■ ACTIVITY
The records below should be copied in full, exactly as shown.

■ DATA
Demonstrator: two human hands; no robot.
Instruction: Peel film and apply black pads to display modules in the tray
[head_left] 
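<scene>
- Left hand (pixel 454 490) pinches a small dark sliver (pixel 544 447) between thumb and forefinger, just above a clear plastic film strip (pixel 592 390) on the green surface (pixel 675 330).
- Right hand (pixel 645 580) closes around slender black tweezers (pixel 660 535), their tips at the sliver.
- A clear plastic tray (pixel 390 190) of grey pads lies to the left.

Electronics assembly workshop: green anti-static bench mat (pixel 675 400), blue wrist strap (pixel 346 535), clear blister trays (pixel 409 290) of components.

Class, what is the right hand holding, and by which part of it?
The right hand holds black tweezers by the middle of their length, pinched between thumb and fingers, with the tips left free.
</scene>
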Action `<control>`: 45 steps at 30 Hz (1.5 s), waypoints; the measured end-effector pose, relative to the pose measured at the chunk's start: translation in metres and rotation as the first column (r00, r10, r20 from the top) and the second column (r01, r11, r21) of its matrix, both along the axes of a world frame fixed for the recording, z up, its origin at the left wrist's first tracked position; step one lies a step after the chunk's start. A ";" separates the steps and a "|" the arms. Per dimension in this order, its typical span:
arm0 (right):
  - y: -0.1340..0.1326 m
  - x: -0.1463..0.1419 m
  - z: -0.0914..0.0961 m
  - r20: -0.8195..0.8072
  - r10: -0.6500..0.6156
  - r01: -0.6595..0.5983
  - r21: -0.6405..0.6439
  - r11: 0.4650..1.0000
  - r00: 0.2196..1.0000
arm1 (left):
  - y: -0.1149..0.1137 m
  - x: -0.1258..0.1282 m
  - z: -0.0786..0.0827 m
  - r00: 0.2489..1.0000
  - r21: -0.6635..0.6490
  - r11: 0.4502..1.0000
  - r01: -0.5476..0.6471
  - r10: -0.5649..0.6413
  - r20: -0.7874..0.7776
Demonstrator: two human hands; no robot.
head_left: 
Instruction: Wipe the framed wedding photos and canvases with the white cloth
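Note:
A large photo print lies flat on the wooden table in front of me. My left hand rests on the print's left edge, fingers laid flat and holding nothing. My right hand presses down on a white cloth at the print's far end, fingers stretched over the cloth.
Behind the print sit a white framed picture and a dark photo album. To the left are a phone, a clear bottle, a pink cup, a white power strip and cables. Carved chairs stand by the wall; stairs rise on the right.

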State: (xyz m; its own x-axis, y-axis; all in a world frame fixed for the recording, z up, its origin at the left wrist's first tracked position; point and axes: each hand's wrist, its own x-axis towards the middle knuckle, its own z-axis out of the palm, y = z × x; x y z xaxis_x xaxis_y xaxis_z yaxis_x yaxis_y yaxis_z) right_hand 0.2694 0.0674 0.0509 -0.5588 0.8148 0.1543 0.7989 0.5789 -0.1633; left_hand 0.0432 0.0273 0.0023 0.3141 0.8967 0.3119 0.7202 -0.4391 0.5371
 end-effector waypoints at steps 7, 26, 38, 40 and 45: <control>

■ ANSWER AREA
Demonstrator: two human hands; no robot.
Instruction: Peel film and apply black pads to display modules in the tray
[head_left] 
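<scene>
- Left hand (pixel 454 490) pinches a small dark sliver (pixel 544 447) between thumb and forefinger, just above a clear plastic film strip (pixel 592 390) on the green surface (pixel 675 330).
- Right hand (pixel 645 580) closes around slender black tweezers (pixel 660 535), their tips at the sliver.
- A clear plastic tray (pixel 390 190) of grey pads lies to the left.

Electronics assembly workshop: green anti-static bench mat (pixel 675 400), blue wrist strap (pixel 346 535), clear blister trays (pixel 409 290) of components.

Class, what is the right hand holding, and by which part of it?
The right hand holds black tweezers by the middle of their length, pinched between thumb and fingers, with the tips left free.
</scene>
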Action `<control>`: 45 steps at 30 Hz (1.5 s), waypoints; the measured end-effector pose, relative to the pose measured at the chunk's start: translation in metres and rotation as the first column (r00, r10, r20 from the top) and the second column (r01, r11, r21) of its matrix, both along the axes of a world frame fixed for the recording, z up, its origin at the left wrist's first tracked position; step one lies a step after the chunk's start. A ";" separates the steps and a "|" the arms. Per dimension in this order, its typical span:
arm0 (right):
  - y: -0.1340..0.1326 m
  - x: -0.1463..0.1419 m
  - z: -0.0914..0.0961 m
  - r20: -0.8195..0.8072
  - r10: -0.6500..0.6156
  - r01: -0.6595..0.5983
  - r21: -0.6405..0.6439
  - r11: 0.4650..1.0000
  - r00: 0.2196..1.0000
arm1 (left):
  - y: -0.1149..0.1137 m
  - x: -0.1258..0.1282 m
  - z: -0.0786..0.0827 m
  - r00: 0.2489..1.0000
  - r21: -0.6635..0.6490
  - r11: 0.4502..1.0000
  - r01: -0.5476..0.6471
  - r10: -0.5649..0.6413
  - r20: -0.7874..0.7776
Demonstrator: two human hands; no robot.
head_left: 
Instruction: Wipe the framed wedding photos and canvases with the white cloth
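Note:
A large photo print lies flat on the wooden table in front of me. My left hand rests on the print's left edge, fingers laid flat and holding nothing. My right hand presses down on a white cloth at the print's far end, fingers stretched over the cloth.
Behind the print sit a white framed picture and a dark photo album. To the left are a phone, a clear bottle, a pink cup, a white power strip and cables. Carved chairs stand by the wall; stairs rise on the right.
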
State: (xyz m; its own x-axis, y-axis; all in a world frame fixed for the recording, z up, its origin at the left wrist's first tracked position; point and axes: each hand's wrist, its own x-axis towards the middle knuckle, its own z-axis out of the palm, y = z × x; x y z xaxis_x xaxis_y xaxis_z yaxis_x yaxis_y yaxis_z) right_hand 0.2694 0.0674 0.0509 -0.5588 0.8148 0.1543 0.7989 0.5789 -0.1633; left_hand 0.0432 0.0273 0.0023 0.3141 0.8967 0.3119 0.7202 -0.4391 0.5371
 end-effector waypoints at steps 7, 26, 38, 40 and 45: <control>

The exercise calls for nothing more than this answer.